# Is it possible to reverse the polarity of DC using diodes?

From my humble understanding of a bridge rectifier, it "flips over" the negative cycles of AC, turning it into DC. Is it possible to modify this circuit so it can be used to reverse the polarity of DC as an alternative to using switches or transistors. I am trying to work it out, but can't grasp how to exploit the bridge rectifier's "flipping" for this purpose.

• What exactly do you mean with "reversing polarity"? Swapping two wires requires zero diodes... – Vladimir Cravero Feb 13 at 20:12
• Diode doesn’t flip over the negative cycles, it is just a peak detector – MarkU Feb 14 at 3:12
• if you want to flip DC back to AC you need a "H bridge" which uses transistors instead of diodes, and needs input signals to tell it when to flip. – Jasen Feb 14 at 5:23

No, the bridge doesn't turn around the current, it only steers the positive to one side and the negative to the other side. If it isn't already going in one direction it can't turn it the other way.

In fact if you apply a DC voltage… a DC voltage comes out (less the diode drops). Sorry but diodes can't do magic

• Huh? Really confused. – user148298 Feb 13 at 19:53
• Turning around isn't the same as reversing directions? – user148298 Feb 13 at 19:54
• A diode is quite simple in principle: it the current want to pass in the right direction, it let it pass; otherwise it blocks. If you look on wikipedia under "diode bridge" there is an animation showing how exactly the bridge works and how the current flow – Lorenzo Marcantonio Feb 13 at 19:56
• A rectifier only works because the current is going where we want it to, albeit half the time. The other half its in the opposite direction and that's what we use diodes for - blocking this reverse direction of current. So the final result is only in 1 direction, then we use capacitors to smooth this out etc... – QuickishFM Feb 13 at 21:39

The diode doesn't do any 'flipping', the AC voltage coming in is already 'flipping'.

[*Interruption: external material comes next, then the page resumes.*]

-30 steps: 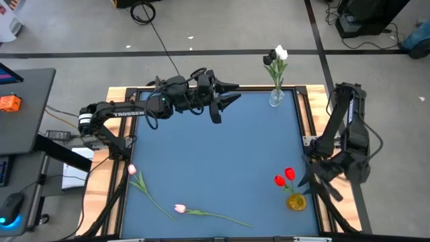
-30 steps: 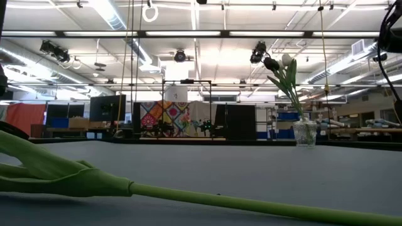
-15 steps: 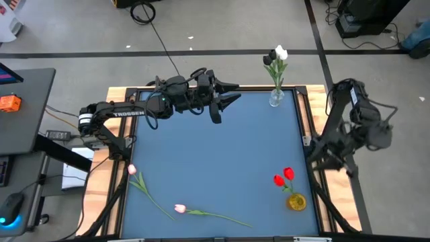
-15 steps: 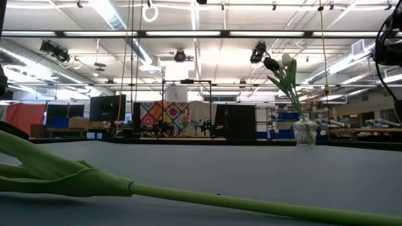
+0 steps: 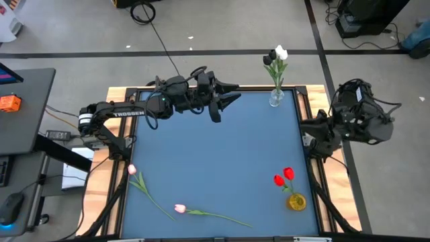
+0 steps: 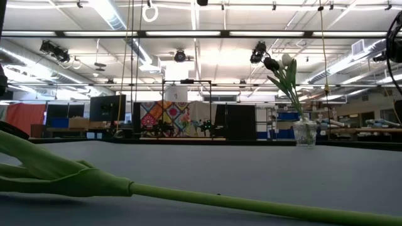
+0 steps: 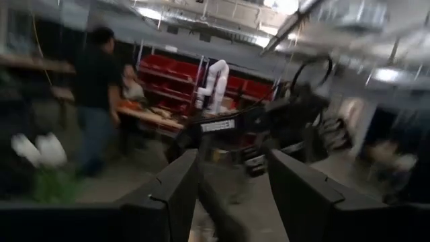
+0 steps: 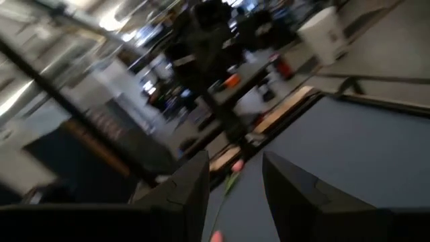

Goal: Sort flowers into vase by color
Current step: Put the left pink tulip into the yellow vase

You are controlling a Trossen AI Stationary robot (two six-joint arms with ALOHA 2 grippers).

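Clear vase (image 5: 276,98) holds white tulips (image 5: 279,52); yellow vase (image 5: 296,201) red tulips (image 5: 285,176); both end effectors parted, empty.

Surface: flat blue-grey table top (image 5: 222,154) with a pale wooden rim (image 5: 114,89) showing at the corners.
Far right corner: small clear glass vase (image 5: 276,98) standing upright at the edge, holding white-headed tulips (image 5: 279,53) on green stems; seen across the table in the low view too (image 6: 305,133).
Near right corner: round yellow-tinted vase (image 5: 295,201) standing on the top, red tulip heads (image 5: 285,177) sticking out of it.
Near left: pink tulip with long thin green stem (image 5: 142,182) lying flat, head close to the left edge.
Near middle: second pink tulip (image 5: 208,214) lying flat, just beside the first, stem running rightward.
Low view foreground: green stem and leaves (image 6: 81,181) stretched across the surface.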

All the diodes do is steer the appropriate polarity to the relevant terminal.

simulate this circuit – Schematic created using CircuitLab

Figure 1. Diodes can only conduct in the direction of the arrows. (b) and (c) are the equivalent circuits with the reverse biased diodes removed as they have no contribution to the circuit in that state of AC polarity.

• (a) shows the full-wave rectifier connected to the AC supply. Current flows through R1 from top to bottom.
• (b) shows what happens when the upper input is positive. D5 is "forward biased" and current flows through R1 top to bottom and returns to the supply through D8.
• (c) shows what happens when the lower input is positive. D10 is forward biased so current flows through R3 from top to bottom and returns to the supply through D11.

Is it possible to reverse the polarity of DC using diodes?

You don't need any more diodes. Just swap the wires on the output of the bridge rectifier and current will go the opposite direction through the resistor.

Figure 2. Diodes are electrical non-return valves. Image source: What is an LED.

The diode check-valve analogy.

If you look at the check-valve in the figure above, it should be clear that the spring normally keeps the ball in position and prevents back-flow. When “forward-biased” the ball shut-off can be moved against the spring but it will take some initial pressure to move the ball. This results in a pressure drop across the valve: the pressure downstream will be less than the inlet pressure.

Diodes are similar in that they only conduct in one direction and you'll see a 0.7 V drop across the diodes.

It isn't possible to "reverse the polarity", but you can make a protection circuit so no matter what polarity is on the terminals, the load always sees a positive voltage (load like a microprocessor, which would be very unhappy and burn up if the polarity was reversed). This comes at a cost of power and voltage drop in the diodes.

If someone were to swap the vin and the GND (there are some idiots that can't tell the difference between red and black no matter how many times you tell them), the load would still be the same.